__TASK DESCRIPTION__
Look through the data below for the line with "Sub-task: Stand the", and transcribe it exactly together with each line after it up to and including the line with "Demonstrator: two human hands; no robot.". Give nothing else.

__EXERCISE INPUTS__
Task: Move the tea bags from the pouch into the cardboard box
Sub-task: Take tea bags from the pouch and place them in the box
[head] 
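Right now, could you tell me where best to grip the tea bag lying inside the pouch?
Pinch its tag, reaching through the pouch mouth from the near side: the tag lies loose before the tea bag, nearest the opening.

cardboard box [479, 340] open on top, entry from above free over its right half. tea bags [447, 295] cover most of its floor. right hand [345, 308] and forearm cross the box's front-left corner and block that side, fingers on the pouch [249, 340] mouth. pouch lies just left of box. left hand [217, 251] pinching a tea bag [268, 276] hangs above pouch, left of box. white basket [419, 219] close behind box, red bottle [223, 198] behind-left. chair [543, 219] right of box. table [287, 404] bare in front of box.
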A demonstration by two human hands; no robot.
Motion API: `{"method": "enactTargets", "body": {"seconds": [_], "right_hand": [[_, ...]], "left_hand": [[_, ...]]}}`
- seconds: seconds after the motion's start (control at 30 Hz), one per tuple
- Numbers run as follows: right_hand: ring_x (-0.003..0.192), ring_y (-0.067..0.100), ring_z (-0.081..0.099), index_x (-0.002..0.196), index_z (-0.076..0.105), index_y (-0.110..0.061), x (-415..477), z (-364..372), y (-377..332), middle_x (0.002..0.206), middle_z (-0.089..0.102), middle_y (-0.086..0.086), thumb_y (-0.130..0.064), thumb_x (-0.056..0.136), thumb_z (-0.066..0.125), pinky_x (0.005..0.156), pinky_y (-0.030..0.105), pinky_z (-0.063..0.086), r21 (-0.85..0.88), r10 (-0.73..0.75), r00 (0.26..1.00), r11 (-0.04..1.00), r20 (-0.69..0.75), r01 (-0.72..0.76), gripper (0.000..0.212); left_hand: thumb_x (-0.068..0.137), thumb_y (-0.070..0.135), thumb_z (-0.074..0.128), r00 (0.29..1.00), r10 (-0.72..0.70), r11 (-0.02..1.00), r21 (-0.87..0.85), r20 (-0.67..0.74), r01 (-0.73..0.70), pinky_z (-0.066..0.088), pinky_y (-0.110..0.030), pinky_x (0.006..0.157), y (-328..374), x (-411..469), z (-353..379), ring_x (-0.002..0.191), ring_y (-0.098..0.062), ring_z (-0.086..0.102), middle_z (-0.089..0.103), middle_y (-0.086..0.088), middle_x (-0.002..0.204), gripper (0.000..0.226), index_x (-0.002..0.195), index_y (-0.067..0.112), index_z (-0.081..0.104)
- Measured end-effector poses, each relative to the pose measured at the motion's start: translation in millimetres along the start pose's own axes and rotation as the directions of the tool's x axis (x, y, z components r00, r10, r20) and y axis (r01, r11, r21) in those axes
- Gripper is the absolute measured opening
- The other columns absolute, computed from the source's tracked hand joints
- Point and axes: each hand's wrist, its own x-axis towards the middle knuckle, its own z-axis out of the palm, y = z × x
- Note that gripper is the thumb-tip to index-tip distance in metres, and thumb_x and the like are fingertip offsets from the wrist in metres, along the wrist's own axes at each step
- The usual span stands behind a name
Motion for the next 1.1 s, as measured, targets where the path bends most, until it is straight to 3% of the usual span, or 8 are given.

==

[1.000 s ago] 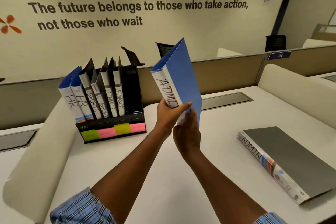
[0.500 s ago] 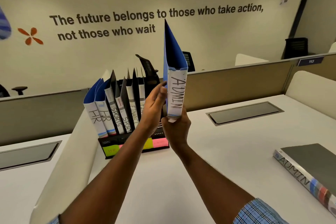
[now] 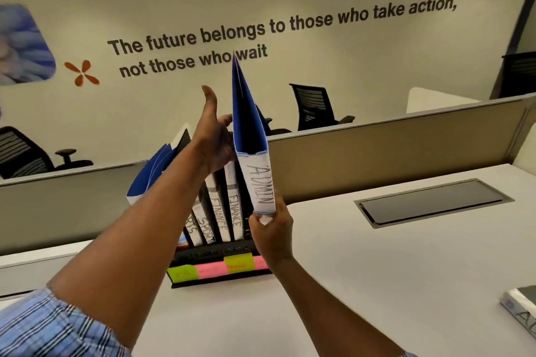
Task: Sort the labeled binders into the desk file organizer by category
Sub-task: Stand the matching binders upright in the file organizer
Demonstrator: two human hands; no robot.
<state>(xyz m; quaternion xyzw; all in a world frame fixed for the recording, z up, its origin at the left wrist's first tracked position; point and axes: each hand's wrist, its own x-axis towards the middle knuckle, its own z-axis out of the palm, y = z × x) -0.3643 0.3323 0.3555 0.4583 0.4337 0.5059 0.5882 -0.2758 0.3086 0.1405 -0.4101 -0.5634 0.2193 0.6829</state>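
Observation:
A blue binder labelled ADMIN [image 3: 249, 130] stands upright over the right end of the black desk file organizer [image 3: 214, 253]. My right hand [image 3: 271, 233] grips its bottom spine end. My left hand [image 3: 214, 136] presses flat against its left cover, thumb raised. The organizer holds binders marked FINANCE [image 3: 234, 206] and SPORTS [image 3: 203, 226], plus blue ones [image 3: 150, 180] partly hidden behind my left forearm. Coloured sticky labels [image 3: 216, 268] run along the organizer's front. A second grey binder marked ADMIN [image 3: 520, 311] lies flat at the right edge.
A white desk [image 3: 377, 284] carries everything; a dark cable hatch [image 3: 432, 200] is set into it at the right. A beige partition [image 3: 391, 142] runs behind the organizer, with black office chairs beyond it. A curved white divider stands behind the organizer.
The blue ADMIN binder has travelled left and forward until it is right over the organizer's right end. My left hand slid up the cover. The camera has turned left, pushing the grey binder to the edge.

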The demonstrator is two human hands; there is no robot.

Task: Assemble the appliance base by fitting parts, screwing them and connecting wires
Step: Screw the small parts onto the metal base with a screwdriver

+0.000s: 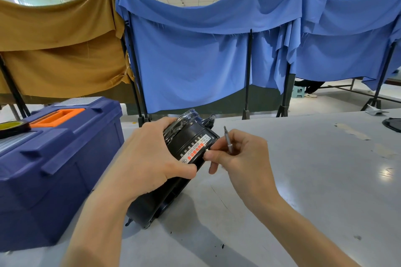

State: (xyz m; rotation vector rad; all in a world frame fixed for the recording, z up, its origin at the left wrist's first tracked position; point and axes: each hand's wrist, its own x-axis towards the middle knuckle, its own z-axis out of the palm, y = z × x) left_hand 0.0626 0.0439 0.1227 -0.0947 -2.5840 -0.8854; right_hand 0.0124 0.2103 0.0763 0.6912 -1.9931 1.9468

__YOUR SOLUTION__
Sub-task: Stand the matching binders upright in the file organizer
Demonstrator: two human hands; no robot.

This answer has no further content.